Now there remains only the occasion of Obama’s Inaugural Address before he will put to the test his capacity to reconcile forces and historical actors far beyond his experiences in Cambridge, Hyde Park, Capitol Hill, and Oahu. As if the hydra-headed economic disaster and the heightened tension between nuclear Pakistan and nuclear India were not enough to quicken the pulse, the Bush era is ending, and the Obama era is opening, with yet another conflagration in the most intractable, faith-dazed, and history-inflamed spot on earth. With the end of an uneasy six-month truce, the agents of Hamas immediately began firing rockets, dozens of them a day, into the population centers of southern Israel. As the Palestinian journalist Daoud Kuttab writes in the Washington Post, the Hamas leadership had lost much of its support in Gaza and knew that the only way to regain it was to reëstablish itself as “the heroic resister.” In return, the Israeli government––now in the run-up to a national election––unleashed its F-16s and helicopter gunships. As in so many instances in the past half century—the Lebanon War of 1982, the “Iron Fist” response to the 1988 intifada, the Lebanon War of 2006—the Israelis have reacted to intolerable acts of terror with a determination to inflict terrible pain, to teach the enemy a lesson. The civilian suffering and deaths are inevitable; the lessons less so.

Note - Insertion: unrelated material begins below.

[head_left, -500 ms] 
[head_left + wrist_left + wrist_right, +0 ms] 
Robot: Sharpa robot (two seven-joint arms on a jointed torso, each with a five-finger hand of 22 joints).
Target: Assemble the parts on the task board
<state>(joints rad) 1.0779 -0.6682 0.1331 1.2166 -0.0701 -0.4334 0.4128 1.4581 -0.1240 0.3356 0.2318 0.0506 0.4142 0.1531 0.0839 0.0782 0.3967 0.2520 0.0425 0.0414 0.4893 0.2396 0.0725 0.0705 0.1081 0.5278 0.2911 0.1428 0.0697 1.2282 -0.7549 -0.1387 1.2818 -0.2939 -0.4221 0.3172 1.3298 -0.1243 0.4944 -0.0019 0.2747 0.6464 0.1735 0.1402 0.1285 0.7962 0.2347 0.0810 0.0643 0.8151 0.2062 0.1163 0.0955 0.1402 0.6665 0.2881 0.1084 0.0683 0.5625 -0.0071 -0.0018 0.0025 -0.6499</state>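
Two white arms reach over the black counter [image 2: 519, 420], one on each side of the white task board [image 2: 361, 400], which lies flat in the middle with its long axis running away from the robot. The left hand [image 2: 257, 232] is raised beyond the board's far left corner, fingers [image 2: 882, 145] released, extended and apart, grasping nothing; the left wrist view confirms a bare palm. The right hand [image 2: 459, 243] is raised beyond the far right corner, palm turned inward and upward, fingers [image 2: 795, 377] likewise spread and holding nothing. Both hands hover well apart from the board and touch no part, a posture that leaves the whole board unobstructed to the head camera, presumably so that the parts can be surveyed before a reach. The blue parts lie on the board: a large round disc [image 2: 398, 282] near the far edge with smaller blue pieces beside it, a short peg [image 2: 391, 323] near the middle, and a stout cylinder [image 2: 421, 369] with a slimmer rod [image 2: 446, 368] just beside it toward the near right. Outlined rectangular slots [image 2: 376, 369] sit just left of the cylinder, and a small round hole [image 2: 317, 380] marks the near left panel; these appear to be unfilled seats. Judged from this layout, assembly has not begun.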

On June 4th, the day after Obama clinched enough delegates to win the Democratic Party’s nomination for President, he spoke at a session of the American Israel Public Affairs Committee, with the intention of assuring American Jews of his allegiances. Once more, he invoked his own story and told of how, when he was eleven, he first learned about Jewish traditions, history, and the “dreams of a homeland, in the face of impossible odds”:

The story made a powerful impression on me. I had grown up without a sense of roots. My father was black; he was from Kenya, he had left when I was two. My mother was white and she was from Kansas, and I’d moved with her to Indonesia and then back to Hawaii. In many ways, I didn’t know where I came from. So I was drawn to the belief that you could sustain a spiritual, emotional, and cultural identity. And I understood the Zionist idea—that there is always a homeland at the center of our story.


As President, Obama will have to address another dream of homeland––the unrealized dream of the Palestinians. In the West Bank, he will be dealing with a leadership that, while imperfect, supports the overdue justice of a two-state resolution. The same is true in Israel, at least with those politicians to the left of Benjamin Netanyahu. But in Gaza Obama will be dealing, directly or not, with political actors who, with Iranian support, seek ceaseless battle with Israel, and may even hope to destabilize Egypt.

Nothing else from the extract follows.